• _Directions for this task_
Scan the data for "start" and copy each matching line.

• _Dataset content_

----------

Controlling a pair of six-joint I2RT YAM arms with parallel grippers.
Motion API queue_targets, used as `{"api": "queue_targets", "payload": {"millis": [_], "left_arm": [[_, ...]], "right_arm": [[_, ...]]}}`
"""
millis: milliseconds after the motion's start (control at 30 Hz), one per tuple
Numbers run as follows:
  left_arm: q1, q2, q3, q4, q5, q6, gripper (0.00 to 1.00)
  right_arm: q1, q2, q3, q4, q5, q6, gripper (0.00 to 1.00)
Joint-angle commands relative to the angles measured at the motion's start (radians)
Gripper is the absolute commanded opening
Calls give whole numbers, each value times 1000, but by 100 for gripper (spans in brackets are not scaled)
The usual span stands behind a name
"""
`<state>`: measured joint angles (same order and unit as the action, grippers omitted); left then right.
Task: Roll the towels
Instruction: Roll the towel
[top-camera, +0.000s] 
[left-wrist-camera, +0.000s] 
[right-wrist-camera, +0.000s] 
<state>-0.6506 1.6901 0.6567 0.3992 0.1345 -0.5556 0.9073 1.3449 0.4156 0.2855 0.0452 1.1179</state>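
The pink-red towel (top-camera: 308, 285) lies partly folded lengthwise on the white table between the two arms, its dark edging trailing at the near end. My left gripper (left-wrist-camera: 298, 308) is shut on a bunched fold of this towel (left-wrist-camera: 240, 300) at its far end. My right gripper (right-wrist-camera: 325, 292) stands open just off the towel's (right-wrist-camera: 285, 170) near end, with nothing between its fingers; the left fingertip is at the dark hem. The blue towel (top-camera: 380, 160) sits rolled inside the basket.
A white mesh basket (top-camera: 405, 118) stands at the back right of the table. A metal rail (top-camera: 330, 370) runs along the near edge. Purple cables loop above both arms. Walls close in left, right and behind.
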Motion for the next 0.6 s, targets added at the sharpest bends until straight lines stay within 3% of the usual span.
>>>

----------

• _Exercise result_
millis: milliseconds after the motion's start (control at 30 Hz), one per tuple
Joint-angle commands relative to the angles measured at the motion's start (radians)

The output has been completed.